Re: [RFC 00/16] padata, vfio, sched: Multithreaded VFIO page pinning

linux-mm.kvack.org archive mirror
 help / color / mirror / Atom feed

From: Daniel Jordan <daniel.m.jordan@oracle.com>
To: Jason Gunthorpe <jgg@nvidia.com>
Cc: Alexander Duyck <alexanderduyck@fb.com>,
	Alex Williamson <alex.williamson@redhat.com>,
	Andrew Morton <akpm@linux-foundation.org>,
	Ben Segall <bsegall@google.com>,
	Cornelia Huck <cohuck@redhat.com>,
	Dan Williams <dan.j.williams@intel.com>,
	Dave Hansen <dave.hansen@linux.intel.com>,
	Dietmar Eggemann <dietmar.eggemann@arm.com>,
	Herbert Xu <herbert@gondor.apana.org.au>,
	Ingo Molnar <mingo@redhat.com>,
	Johannes Weiner <hannes@cmpxchg.org>,
	Josh Triplett <josh@joshtriplett.org>,
	Michal Hocko <mhocko@suse.com>, Nico Pache <npache@redhat.com>,
	Pasha Tatashin <pasha.tatashin@soleen.com>,
	Peter Zijlstra <peterz@infradead.org>,
	Steffen Klassert <steffen.klassert@secunet.com>,
	Steve Sistare <steven.sistare@oracle.com>,
	Tejun Heo <tj@kernel.org>, Tim Chen <tim.c.chen@linux.intel.com>,
	Vincent Guittot <vincent.guittot@linaro.org>,
	linux-mm@kvack.org, kvm@vger.kernel.org,
	linux-kernel@vger.kernel.org, linux-crypto@vger.kernel.org
Subject: Re: [RFC 00/16] padata, vfio, sched: Multithreaded VFIO page pinning
Date: Thu, 6 Jan 2022 22:03:30 -0500	[thread overview]
Message-ID: <20220107030330.2kcpekbtxn7xmsth@oracle.com> (raw)
In-Reply-To: <20220106011306.GY2328285@nvidia.com>

On Wed, Jan 05, 2022 at 09:13:06PM -0400, Jason Gunthorpe wrote:
> On Wed, Jan 05, 2022 at 07:46:40PM -0500, Daniel Jordan wrote:
> 
> > Get ready to parallelize.  In particular, pinning can fail, so make jobs
> > undo-able.
> > 
> >      5  vfio/type1: Pass mm to vfio_pin_pages_remote()
> >      6  vfio/type1: Refactor dma map removal
> >      7  vfio/type1: Parallelize vfio_pin_map_dma()
> >      8  vfio/type1: Cache locked_vm to ease mmap_lock contention
> 
> In some ways this kind of seems like overkill, why not just have
> userspace break the guest VA into chunks and call map in parallel?
> Similar to how it already does the prealloc in parallel?
>
> This is a simpler kernel job of optimizing locking to allow
> concurrency.

I didn't consider doing it that way, and am not seeing a fundamental
reason it wouldn't work right off the bat.

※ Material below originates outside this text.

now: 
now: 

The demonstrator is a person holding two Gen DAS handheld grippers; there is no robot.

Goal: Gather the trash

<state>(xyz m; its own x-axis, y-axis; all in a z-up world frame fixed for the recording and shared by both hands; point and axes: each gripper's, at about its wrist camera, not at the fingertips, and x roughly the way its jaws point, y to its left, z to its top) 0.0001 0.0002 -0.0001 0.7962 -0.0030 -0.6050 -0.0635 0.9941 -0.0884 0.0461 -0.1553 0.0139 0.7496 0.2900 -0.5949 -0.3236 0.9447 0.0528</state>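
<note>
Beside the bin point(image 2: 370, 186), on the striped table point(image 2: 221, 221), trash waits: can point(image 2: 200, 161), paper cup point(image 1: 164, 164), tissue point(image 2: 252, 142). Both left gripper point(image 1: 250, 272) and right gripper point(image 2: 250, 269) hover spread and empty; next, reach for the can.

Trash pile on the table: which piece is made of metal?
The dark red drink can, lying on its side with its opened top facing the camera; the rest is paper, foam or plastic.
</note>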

At a glance, I think pinning would need to be moved out from under
vfio's iommu->lock.  I haven't checked to see how hard it would be, but
that plus the locking optimizations might end up being about the same
amount of complexity as the multithreading in the vfio driver, and doing
this in the kernel would speed things up for all vfio users without
having to duplicate the parallelism in userspace.

But yes, agreed, the lock optimization could definitely be split out and
used in a different approach.

> It is also not good that this inserts arbitary cuts in the IOVA
> address space, that will cause iommu_map() to be called with smaller
> npages, and could result in a long term inefficiency in the iommu.
> 
> I don't know how the kernel can combat this without prior knowledge of
> the likely physical memory layout (eg is the VM using 1G huge pages or
> something)..

The cuts aren't arbitrary, padata controls where they happen.  This is
optimizing for big memory ranges, so why isn't it enough that padata
breaks up the work along a big enough page-aligned chunk?  The vfio
driver does one iommu mapping per physically contiguous range, and I
don't think those will be large enough to be affected using such a chunk
size.  If cuts in per-thread ranges are an issue, I *think* userspace
has the same problem?

> Personally I'd rather see the results from Matthew's work to allow GUP
> to work on folios efficiently before reaching to this extreme.
> 
> The results you got of only 1.2x improvement don't seem so
> compelling.

I know you understand, but just to be clear for everyone, that 1.2x is
the overall improvement to qemu init from multithreaded pinning alone
when prefaulting is done in both base and test.

Pinning itself, the only thing being optimized, improves 8.5x in that
experiment, bringing the time from 1.8 seconds to .2 seconds.  That's a
significant savings IMHO

> Based on the unpin work I fully expect that folio
> optimized GUP will do much better than that with single threaded..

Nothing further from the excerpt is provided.